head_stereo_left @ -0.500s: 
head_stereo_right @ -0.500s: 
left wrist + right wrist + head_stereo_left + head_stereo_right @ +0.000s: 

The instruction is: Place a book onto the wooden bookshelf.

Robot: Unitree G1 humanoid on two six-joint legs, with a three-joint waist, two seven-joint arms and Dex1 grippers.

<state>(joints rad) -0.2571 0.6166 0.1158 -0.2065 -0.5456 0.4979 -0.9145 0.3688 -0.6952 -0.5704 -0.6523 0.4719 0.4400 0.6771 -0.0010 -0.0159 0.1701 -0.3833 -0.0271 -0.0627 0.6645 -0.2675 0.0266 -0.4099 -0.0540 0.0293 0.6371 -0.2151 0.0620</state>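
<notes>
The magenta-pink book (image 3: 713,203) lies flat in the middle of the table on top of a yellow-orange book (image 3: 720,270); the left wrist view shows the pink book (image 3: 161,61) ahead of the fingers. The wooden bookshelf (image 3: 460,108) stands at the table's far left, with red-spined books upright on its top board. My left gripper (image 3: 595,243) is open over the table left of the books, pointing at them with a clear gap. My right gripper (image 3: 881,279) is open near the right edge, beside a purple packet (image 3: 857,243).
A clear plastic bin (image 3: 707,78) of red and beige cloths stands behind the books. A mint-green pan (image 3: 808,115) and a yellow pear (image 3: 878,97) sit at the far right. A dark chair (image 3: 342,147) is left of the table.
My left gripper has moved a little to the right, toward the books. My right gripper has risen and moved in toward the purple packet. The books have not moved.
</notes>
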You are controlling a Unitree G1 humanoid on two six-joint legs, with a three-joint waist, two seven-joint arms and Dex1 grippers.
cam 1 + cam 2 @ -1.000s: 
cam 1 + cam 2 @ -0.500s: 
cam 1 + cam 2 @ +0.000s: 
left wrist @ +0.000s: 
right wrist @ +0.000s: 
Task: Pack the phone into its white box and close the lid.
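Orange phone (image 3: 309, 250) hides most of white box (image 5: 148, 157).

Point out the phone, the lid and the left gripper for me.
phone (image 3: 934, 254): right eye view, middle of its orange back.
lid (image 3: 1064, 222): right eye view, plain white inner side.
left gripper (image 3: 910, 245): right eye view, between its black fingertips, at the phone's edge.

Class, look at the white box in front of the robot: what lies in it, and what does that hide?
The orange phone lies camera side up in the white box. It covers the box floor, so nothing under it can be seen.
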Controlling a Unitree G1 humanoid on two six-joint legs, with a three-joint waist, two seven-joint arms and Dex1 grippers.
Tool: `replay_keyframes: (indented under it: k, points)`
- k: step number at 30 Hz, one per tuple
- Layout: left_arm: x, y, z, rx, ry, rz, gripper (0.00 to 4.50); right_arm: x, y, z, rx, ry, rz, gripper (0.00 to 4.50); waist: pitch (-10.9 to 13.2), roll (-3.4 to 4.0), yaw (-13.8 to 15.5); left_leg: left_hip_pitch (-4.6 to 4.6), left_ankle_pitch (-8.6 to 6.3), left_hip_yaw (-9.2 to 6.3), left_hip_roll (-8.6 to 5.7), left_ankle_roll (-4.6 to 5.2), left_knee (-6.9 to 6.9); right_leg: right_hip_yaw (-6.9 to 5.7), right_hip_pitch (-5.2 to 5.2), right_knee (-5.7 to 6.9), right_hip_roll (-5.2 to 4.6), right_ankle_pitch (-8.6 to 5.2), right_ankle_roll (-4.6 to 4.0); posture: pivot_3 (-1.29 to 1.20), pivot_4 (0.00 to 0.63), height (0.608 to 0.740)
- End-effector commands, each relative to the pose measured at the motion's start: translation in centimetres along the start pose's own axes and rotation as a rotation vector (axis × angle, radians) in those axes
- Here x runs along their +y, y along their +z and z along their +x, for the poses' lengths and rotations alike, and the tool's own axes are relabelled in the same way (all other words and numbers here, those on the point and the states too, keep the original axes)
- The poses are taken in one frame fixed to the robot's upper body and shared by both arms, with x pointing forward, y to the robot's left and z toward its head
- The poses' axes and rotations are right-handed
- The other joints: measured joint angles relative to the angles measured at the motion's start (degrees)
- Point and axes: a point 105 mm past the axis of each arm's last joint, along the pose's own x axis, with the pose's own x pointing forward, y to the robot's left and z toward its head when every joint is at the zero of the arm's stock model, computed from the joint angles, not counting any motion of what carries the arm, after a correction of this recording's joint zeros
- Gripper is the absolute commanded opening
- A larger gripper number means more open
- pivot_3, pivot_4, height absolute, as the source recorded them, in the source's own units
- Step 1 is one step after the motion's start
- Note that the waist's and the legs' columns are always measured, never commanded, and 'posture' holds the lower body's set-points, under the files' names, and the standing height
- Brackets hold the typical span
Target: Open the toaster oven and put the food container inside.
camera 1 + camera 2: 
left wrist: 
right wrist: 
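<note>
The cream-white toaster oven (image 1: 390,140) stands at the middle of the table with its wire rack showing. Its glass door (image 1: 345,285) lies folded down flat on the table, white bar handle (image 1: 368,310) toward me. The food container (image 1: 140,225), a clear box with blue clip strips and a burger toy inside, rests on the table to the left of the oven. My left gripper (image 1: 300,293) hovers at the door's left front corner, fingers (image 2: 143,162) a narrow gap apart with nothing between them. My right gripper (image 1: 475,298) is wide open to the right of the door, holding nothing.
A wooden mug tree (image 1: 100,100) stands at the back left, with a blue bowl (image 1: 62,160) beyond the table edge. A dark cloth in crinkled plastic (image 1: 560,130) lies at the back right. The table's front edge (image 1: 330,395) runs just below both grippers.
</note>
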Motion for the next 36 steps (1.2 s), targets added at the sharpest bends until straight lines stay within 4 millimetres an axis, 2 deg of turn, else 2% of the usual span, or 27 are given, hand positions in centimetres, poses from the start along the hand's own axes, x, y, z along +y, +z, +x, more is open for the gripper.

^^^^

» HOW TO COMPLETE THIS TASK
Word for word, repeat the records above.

» EXERCISE RESPONSE
head_stereo_left @ -0.500s: 
head_stereo_right @ -0.500s: 
left wrist + right wrist + head_stereo_left + head_stereo_right @ +0.000s: 

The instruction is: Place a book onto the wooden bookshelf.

Robot: Unitree G1 humanoid on two six-joint legs, with a three-joint waist, two seven-joint arms and Dex1 grippers.

<state>(joints rad) -0.2571 0.6166 0.1158 -0.2065 -0.5456 0.4979 -0.9145 0.3688 -0.6952 -0.5704 -0.6523 0.4719 0.4400 0.6771 -0.0010 -0.0159 0.1701 -0.3833 -0.0271 -0.0627 0.6645 -0.2675 0.0266 -0.4099 -0.0540 0.0293 0.6371 -0.2151 0.0620</state>
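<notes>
The magenta-pink book (image 3: 713,203) lies flat in the middle of the table on top of a yellow-orange book (image 3: 720,270); the left wrist view shows the pink book (image 3: 161,61) ahead of the fingers. The wooden bookshelf (image 3: 460,108) stands at the table's far left, with red-spined books upright on its top board. My left gripper (image 3: 595,243) is open over the table left of the books, pointing at them with a clear gap. My right gripper (image 3: 881,279) is open near the right edge, beside a purple packet (image 3: 857,243).
A clear plastic bin (image 3: 707,78) of red and beige cloths stands behind the books. A mint-green pan (image 3: 808,115) and a yellow pear (image 3: 878,97) sit at the far right. A dark chair (image 3: 342,147) is left of the table.
My left gripper has moved a little to the right, toward the books. My right gripper has risen and moved in toward the purple packet. The books have not moved.
</notes>
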You are controlling a Unitree G1 humanoid on two six-joint legs, with a three-joint waist, two seven-joint arms and Dex1 grippers.
cam 1 + cam 2 @ -1.000s: 
cam 1 + cam 2 @ -0.500s: 
cam 1 + cam 2 @ +0.000s: 
left wrist @ +0.000s: 
right wrist @ +0.000s: 
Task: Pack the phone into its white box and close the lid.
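Orange phone (image 3: 309, 250) hides most of white box (image 5: 148, 157).

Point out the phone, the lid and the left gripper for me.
phone (image 3: 934, 254): right eye view, middle of its orange back.
lid (image 3: 1064, 222): right eye view, plain white inner side.
left gripper (image 3: 910, 245): right eye view, between its black fingertips, at the phone's edge.

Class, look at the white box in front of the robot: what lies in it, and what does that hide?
The orange phone lies camera side up in the white box. It covers the box floor, so nothing under it can be seen.
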Controlling a Unitree G1 humanoid on two six-joint legs, with a three-joint waist, two seven-joint arms and Dex1 grippers.
Tool: `replay_keyframes: (indented under it: k, points)`
- k: step number at 30 Hz, one per tuple
- Layout: left_arm: x, y, z, rx, ry, rz, gripper (0.00 to 4.50); right_arm: x, y, z, rx, ry, rz, gripper (0.00 to 4.50); waist: pitch (-10.9 to 13.2), roll (-3.4 to 4.0), yaw (-13.8 to 15.5); left_leg: left_hip_pitch (-4.6 to 4.6), left_ankle_pitch (-8.6 to 6.3), left_hip_yaw (-9.2 to 6.3), left_hip_roll (-8.6 to 5.7), left_ankle_roll (-4.6 to 5.2), left_knee (-6.9 to 6.9); right_leg: right_hip_yaw (-6.9 to 5.7), right_hip_pitch (-5.2 to 5.2), right_knee (-5.7 to 6.9), right_hip_roll (-5.2 to 4.6), right_ankle_pitch (-8.6 to 5.2), right_ankle_roll (-4.6 to 4.0); posture: pivot_3 (-1.29 to 1.20), pivot_4 (0.00 to 0.63), height (0.608 to 0.740)
- End-effector commands, each relative to the pose measured at the motion's start: translation in centimetres along the start pose's own axes and rotation as a rotation vector (axis × angle, radians) in those axes
- Here x runs along their +y, y along their +z and z along their +x, for the poses' lengths and rotations alike, and the tool's own axes are relabelled in the same way (all other words and numbers here, those on the point and the states too, keep the original axes)
- The poses are taken in one frame fixed to the robot's upper body and shared by both arms, with x pointing forward, y to the robot's left and z toward its head
- The poses' axes and rotations are right-handed
- The other joints: measured joint angles relative to the angles measured at the motion's start (degrees)
- Point and axes: a point 105 mm past the axis of each arm's last joint, along the pose's own x axis, with the pose's own x pointing forward, y to the robot's left and z toward its head when every joint is at the zero of the arm's stock model, computed from the joint angles, not counting any motion of what carries the arm, after a correction of this recording's joint zeros
- Gripper is the absolute commanded opening
- A larger gripper number means more open
- pivot_3, pivot_4, height absolute, as the source recorded them, in the source's own units
- Step 1 is one step after the motion's start
- Note that the waist's and the legs' columns are always measured, never commanded, and 'posture' holds the lower body's set-points, under the files' names, and the standing height
- Brackets hold the typical span
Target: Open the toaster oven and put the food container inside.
camera 1 + camera 2: 
left wrist: 
right wrist: 
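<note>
The cream-white toaster oven (image 1: 390,140) stands at the middle of the table with its wire rack showing. Its glass door (image 1: 345,285) lies folded down flat on the table, white bar handle (image 1: 368,310) toward me. The food container (image 1: 140,225), a clear box with blue clip strips and a burger toy inside, rests on the table to the left of the oven. My left gripper (image 1: 300,293) hovers at the door's left front corner, fingers (image 2: 143,162) a narrow gap apart with nothing between them. My right gripper (image 1: 475,298) is wide open to the right of the door, holding nothing.
A wooden mug tree (image 1: 100,100) stands at the back left, with a blue bowl (image 1: 62,160) beyond the table edge. A dark cloth in crinkled plastic (image 1: 560,130) lies at the back right. The table's front edge (image 1: 330,395) runs just below both grippers.
</note>
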Motion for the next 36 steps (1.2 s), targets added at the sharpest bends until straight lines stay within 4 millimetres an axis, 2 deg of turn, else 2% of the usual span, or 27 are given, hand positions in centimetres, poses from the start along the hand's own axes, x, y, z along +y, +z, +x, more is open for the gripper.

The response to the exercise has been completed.